Action item
What are the lines, word for word, from the line with "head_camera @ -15" up to and including the line with "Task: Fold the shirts" in the records below? Omit the pictures.

Extracted records
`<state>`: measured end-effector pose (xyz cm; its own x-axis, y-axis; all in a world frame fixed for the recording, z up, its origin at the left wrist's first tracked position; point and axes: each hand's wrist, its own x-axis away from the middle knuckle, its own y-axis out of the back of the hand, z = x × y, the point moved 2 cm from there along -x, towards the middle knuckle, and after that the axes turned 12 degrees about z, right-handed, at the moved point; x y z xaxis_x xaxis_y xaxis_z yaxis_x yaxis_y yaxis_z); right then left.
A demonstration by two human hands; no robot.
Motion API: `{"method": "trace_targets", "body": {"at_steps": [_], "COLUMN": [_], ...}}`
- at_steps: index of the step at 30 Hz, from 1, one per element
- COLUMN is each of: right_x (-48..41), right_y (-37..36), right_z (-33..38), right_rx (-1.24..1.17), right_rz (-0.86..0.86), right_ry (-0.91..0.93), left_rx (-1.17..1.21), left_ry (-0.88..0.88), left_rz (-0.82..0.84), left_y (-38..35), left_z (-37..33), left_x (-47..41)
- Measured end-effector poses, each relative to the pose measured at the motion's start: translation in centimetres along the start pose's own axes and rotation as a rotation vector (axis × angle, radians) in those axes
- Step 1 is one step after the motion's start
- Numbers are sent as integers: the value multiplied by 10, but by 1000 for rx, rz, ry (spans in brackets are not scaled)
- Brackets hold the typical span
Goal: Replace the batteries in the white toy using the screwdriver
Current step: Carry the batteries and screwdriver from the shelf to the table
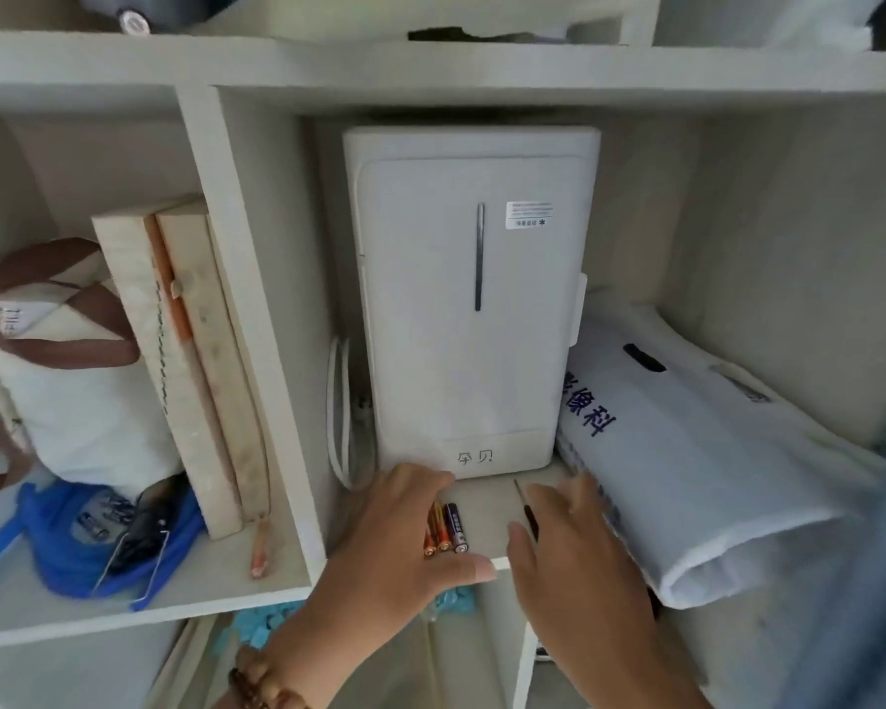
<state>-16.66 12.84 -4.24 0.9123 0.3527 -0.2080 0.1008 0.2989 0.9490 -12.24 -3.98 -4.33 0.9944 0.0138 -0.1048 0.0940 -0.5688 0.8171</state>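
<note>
Now left hand [395, 534] fingers spread over batteries [446, 529] on shelf [487, 509]; right hand [579, 550] open beside screwdriver [528, 509]

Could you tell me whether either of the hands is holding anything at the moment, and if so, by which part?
Nothing is held. The left hand is spread open over the batteries, and the right hand is open beside the screwdriver, on the shelf.

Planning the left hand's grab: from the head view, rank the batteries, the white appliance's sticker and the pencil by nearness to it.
1. Batteries: on the shelf, right under the left hand.
2. Pencil: left compartment, at the shelf edge.
3. Sticker: high on the white appliance.
</note>
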Motion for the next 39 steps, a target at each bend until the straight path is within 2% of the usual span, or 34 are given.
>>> {"method": "trace_targets", "body": {"at_steps": [5, 9, 15, 27, 39], "right_x": [-5, -10, -16, -16, -2], "right_y": [-9, -13, -20, -25, -5], "right_z": [-6, -8, -10, -19, -12], "right_rx": [-33, -41, -68, -272, -475], "right_rz": [-28, -79, -78, -131, -174], "right_ry": [-19, -4, -12, 68, 121], "left_rx": [-97, -61, -89, -270, -100], "left_ry": [-78, -137, -186, -284, -234], "left_rz": [26, 33, -8, -125, -145], "left_y": [-1, -5, -6, -4, 8], "left_z": [5, 7, 9, 0, -12], "left_x": [-11, -18, -20, -10, 5]}}
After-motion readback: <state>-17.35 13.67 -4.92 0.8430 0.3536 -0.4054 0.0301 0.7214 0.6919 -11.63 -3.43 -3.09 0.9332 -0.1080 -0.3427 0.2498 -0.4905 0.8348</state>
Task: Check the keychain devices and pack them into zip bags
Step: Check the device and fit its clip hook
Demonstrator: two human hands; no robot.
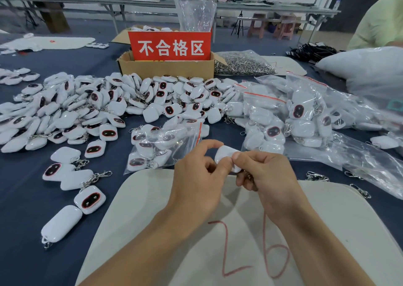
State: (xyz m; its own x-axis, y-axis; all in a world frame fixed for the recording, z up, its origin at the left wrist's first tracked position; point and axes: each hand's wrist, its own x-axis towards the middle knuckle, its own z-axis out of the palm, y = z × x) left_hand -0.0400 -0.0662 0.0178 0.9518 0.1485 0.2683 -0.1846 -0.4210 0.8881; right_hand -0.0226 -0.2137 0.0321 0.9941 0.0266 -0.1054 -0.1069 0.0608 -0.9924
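Note:
My left hand point(196, 176) and my right hand point(268, 176) together pinch one white keychain device point(224, 153) just above the beige mat point(327, 231); its metal clip hangs hidden under my right fingers. Right behind my hands lies a partly filled zip bag point(159, 148) with several devices inside. A big loose pile of white devices with dark oval faces point(104, 107) spreads across the blue table to the left and back. Filled zip bags point(305, 115) with red seal strips are heaped to the right.
A cardboard box point(168, 66) with a red sign stands at the back centre, a bag of metal clips point(242, 64) to its right. Loose clips point(316, 175) lie right of my hands. Another person's sleeve point(379, 24) and a large plastic bag point(368, 67) are far right.

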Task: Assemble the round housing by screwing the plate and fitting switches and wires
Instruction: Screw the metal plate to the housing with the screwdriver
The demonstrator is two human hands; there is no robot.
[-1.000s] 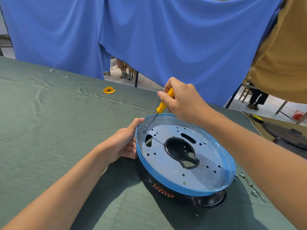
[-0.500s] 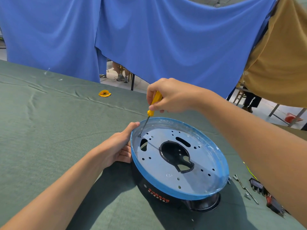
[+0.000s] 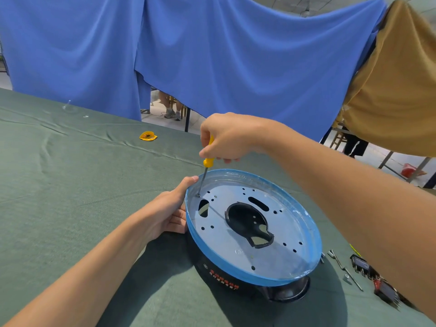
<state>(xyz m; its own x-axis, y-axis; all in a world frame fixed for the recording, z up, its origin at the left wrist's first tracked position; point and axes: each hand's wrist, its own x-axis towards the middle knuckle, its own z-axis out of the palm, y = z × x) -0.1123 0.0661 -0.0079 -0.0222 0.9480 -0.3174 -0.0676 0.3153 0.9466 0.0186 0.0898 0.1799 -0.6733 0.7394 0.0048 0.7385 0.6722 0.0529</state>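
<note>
Round housing (image 3: 205, 260): black, glossy plastic body, set near the right front of the table (image 3: 70, 173), which is covered in wrinkled green cloth.

Right hand (image 3: 231, 138): fingers (image 3: 210, 151) curled round the yellow plastic handle of a slim screwdriver (image 3: 208, 162), held nearly upright. Its thin steel shaft runs down to a hole at the far-left edge of the plate (image 3: 224, 246).

Left hand (image 3: 169, 213): thumb (image 3: 190, 181) laid along the rim (image 3: 247, 276), the other fingers curled against the housing's left wall, gripping it.

Plate: flat, circular, dull silver metal, perforated with small round holes, one oblong slot and an oval cut-out. A large irregular central opening shows black plastic below.

Rim: raised, wrapped in blue film.

Front wall of the housing: red and white printed characters.

On the cloth right of the housing: a thin metal rod (image 3: 344, 270) among small loose metal parts, and two blocky switches (image 3: 359, 264), partly hidden by the right forearm. A crumpled yellow scrap (image 3: 148, 136) lies far back. Blue fabric (image 3: 236, 55) hangs behind the table.
</note>
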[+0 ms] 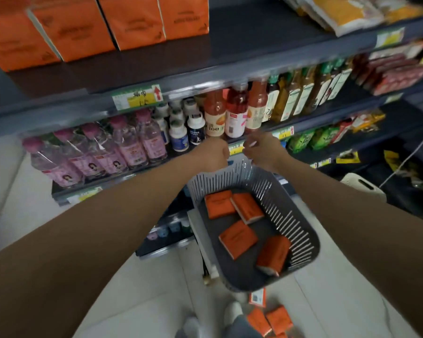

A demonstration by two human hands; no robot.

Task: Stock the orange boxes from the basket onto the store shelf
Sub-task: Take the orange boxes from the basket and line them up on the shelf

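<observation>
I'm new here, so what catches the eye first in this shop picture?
Four bright orange boxes lie in the grey basket at the centre, with the left hand and right hand curled at its far rim. More orange boxes line the top shelf, upper left, above pink-capped bottles.

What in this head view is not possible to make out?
Head view: the grip of the left hand and right hand on the basket rim, hidden by the hands themselves.
Print on the orange boxes: blurred.
Floor boxes: cut by the bottom edge.
</observation>
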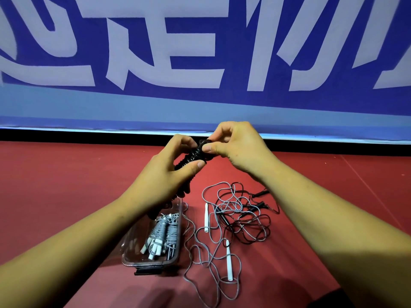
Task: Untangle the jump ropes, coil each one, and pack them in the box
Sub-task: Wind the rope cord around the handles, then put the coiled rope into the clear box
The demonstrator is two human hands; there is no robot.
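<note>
Currently held item: one black coiled rope (195,155), wound tight into a short bundle, raised above the floor between both hands. The left hand (169,174) grips its lower part, thumb and fingers curled round the windings. The right hand (235,145) pinches its upper end between thumb and fingertips.

Container: clear plastic box (142,261), lid off, black latch (148,272) on the near end, lying on the floor below the left forearm. Contents: grey coiled ropes (165,235) with white handles, packed side by side; the far end of the box is hidden by the forearm.

Loose stock: tangle of grey and dark ropes (240,221) just to the right of the box, with two white handles (206,215) and black handles (260,193) lying in it; one grey strand runs along the box wall.

Surface: red floor (66,185).

Surround: blue banner (200,103) along the far edge, black strip (89,135) at its foot.

Writing: large white characters on the banner, cut off at the top, not readable whole.
</note>
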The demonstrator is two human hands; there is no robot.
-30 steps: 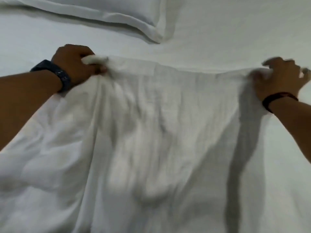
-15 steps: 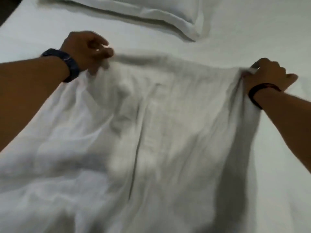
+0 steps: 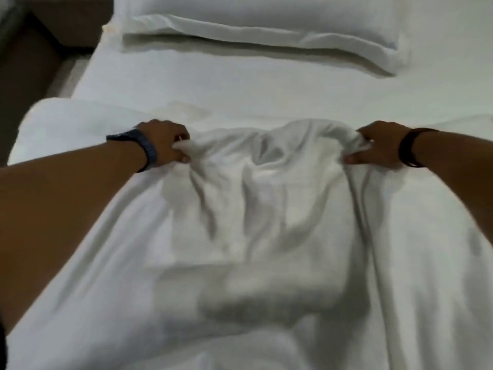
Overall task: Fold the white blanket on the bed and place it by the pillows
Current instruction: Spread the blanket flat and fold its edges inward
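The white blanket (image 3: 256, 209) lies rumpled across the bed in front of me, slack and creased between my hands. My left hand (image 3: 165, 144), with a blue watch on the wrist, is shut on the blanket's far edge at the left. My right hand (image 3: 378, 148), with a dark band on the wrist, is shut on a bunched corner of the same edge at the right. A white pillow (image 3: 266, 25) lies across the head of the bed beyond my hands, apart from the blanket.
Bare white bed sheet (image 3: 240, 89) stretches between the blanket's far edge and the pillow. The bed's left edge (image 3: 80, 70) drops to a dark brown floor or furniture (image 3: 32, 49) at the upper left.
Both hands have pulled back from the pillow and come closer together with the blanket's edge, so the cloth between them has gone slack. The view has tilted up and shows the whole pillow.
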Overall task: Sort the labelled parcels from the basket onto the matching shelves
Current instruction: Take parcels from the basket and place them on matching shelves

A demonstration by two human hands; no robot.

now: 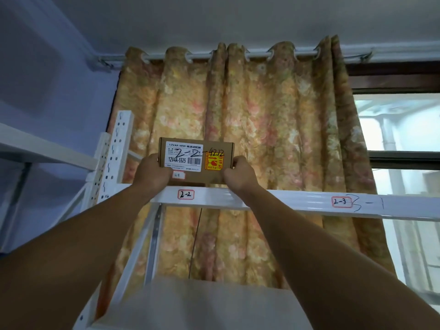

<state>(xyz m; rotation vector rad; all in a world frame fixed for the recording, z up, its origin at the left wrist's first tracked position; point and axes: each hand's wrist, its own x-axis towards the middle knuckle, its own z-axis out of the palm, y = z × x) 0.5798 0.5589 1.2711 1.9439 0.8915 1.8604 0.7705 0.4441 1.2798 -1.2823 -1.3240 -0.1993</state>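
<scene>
Shelf (285, 201): parcel (190, 154) btwn hands (152, 173) (240, 175)

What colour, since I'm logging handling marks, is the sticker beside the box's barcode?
Yellow with red print. The sticker on the box shows in the head view.

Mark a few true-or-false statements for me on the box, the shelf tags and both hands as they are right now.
1. Both hands grip the cardboard box, the left hand at its left end and the right hand at its right end. True.
2. The handwriting on the box starts with 2-3. False: it starts with 2-2.
3. The box is directly above the 2-2 tag on the shelf beam. True.
4. The 2-3 tag sits to the left of the 2-2 tag. False: it sits to the right, further along the same beam.
5. The curtain behind the shelf is plain blue. False: it is floral, in yellow and orange.
</scene>
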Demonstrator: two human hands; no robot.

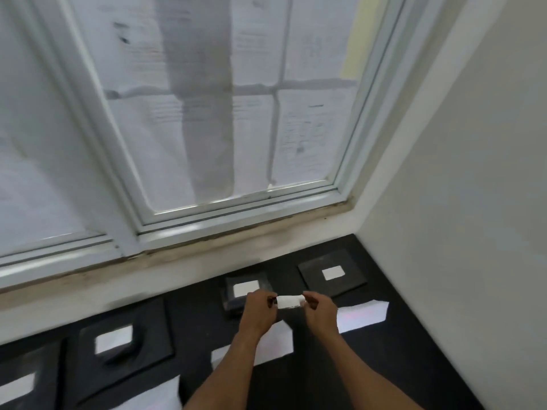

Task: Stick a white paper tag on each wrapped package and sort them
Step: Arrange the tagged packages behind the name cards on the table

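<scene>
A small white paper tag (289, 301) is stretched between my two hands above the black counter (384, 365). My left hand (260, 310) pinches its left end and my right hand (319, 310) pinches its right end. Just behind my hands lies a small black wrapped package (236, 303) with a white tag on top. Another tagged black package (333, 275) lies at the far right. Two more tagged packages lie at the left, one larger (118, 347) and one cut off by the frame edge (26, 380).
White paper sheets lie on the counter under my arms (281, 341) and to the right (364, 315). A window with papers stuck on its glass (225, 113) rises behind the sill. A white wall (458, 202) closes the right side.
</scene>
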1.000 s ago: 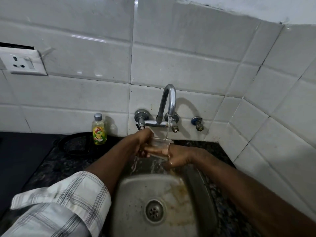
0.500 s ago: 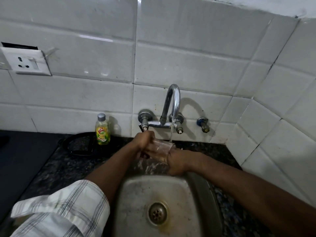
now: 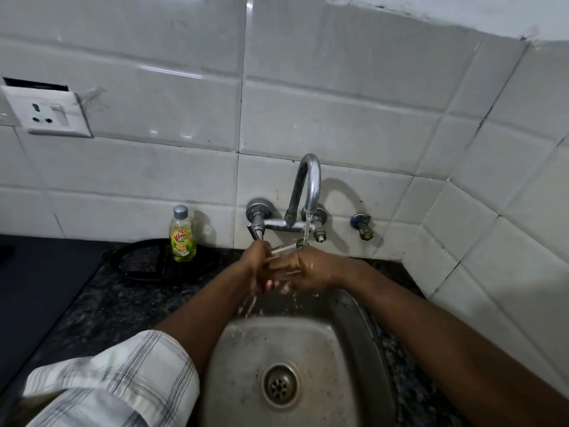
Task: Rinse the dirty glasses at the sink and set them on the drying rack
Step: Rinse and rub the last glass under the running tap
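The left hand [image 3: 255, 264] and right hand [image 3: 311, 269] both gripped the clear glass [image 3: 283, 250], wrapped round it under the running tap [image 3: 308, 186], over the back edge of the sink [image 3: 357, 322].

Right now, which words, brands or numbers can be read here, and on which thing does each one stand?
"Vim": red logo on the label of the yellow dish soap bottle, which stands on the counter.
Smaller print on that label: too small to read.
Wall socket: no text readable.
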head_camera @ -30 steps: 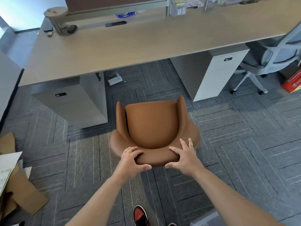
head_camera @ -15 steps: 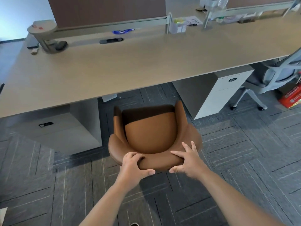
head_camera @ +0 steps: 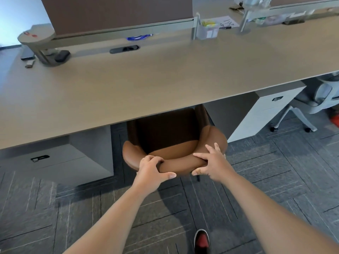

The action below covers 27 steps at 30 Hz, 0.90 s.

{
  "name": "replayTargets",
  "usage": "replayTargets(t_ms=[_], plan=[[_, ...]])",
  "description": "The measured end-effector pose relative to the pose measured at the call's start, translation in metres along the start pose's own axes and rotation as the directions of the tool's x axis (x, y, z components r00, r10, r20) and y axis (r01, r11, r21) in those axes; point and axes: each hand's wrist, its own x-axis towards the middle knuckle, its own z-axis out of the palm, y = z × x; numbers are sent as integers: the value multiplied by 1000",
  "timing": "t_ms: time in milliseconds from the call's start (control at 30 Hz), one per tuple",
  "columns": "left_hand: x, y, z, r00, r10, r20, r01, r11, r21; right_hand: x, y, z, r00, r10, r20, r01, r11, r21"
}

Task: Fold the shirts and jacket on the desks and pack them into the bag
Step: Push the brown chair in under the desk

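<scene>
Our left hand point(head_camera: 152, 167) and right hand point(head_camera: 212, 164) both clasp the backrest of the brown chair point(head_camera: 179, 163), whose seat sits half under the near edge of the desk point(head_camera: 165, 85). No shirt, jacket or bag is in view. We judge all folding and packing as not yet done.

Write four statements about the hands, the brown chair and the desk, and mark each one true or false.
1. The left hand grips the backrest of the brown chair. True.
2. The right hand lies flat on the desk. False: it holds the chair's backrest, fingers spread over the top and thumb below.
3. The front of the brown chair's seat is under the desk. True.
4. The grey office chair stands to the left of the brown chair. False: it stands to the right, beyond the white drawer cabinet.
</scene>
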Motion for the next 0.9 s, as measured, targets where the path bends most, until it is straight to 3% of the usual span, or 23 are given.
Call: replayTargets(t_ms=[700, 900], plan=[[150, 75, -33, 962, -114, -249, 96, 992, -87, 181, -17, -95, 980, -171, -101, 162, 983, -84], [172, 58, -36, 978, -130, -163, 119, 990, -72, 191, -21, -102, 991, -129, -40, 127, 991, -49]])
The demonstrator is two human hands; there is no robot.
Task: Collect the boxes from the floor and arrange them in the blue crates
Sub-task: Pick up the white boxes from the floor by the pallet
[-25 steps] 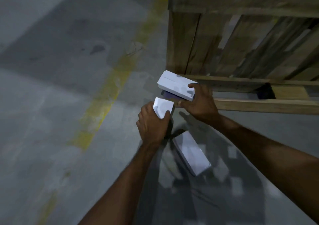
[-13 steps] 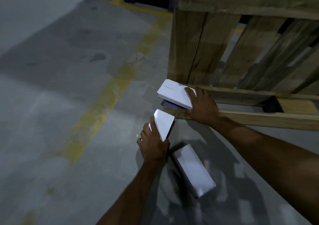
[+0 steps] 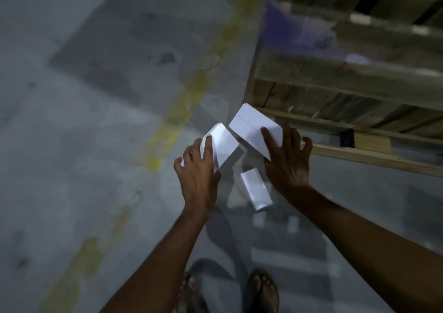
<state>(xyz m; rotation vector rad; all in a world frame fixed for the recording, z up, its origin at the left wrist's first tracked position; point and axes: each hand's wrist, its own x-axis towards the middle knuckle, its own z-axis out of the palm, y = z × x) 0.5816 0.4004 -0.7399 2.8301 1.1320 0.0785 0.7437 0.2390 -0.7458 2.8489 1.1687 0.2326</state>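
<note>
My left hand (image 3: 199, 171) grips a small white box (image 3: 223, 144) held up off the floor. My right hand (image 3: 287, 161) holds a second, wider white box (image 3: 251, 126) by its near edge, fingers spread across its top. The two boxes nearly touch. A third white box (image 3: 256, 189) lies flat on the grey concrete floor between my hands, below them. No blue crate shows clearly; a blurred blue patch (image 3: 285, 27) sits behind the wooden slats.
A wooden pallet structure (image 3: 347, 77) fills the upper right, with a low wooden rail (image 3: 371, 156) just beyond my right hand. A worn yellow floor line (image 3: 172, 125) runs diagonally at left. My sandalled feet (image 3: 263, 291) stand at the bottom.
Both hands have lifted their boxes off the pallet rail and floor, and the view has risen and tilted down, so my feet now show. The third box stays on the floor.
</note>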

Exercise response
head_camera @ -15 steps: 
head_camera @ +0 steps: 

The action below covers 27 steps at 30 Hz, 0.90 s.

{
  "name": "replayTargets",
  "usage": "replayTargets(t_ms=[_], plan=[[_, ...]])",
  "description": "The measured end-effector pose relative to the pose measured at the call's start, translation in metres along the start pose's own axes and rotation as the directions of the tool's x axis (x, y, z components r00, r10, r20) and y axis (r01, r11, r21) in those axes; point and axes: each hand's wrist, its own x-axis towards the middle knuckle, its own z-axis out of the palm, y = z × x; numbers are sent as integers: the value multiplied by 1000",
  "timing": "t_ms: time in milliseconds from the call's start (control at 30 Hz), one per tuple",
  "columns": "left_hand: x, y, z, r00, r10, r20, r01, r11, r21; right_hand: x, y, z, r00, r10, r20, r01, r11, r21"
}

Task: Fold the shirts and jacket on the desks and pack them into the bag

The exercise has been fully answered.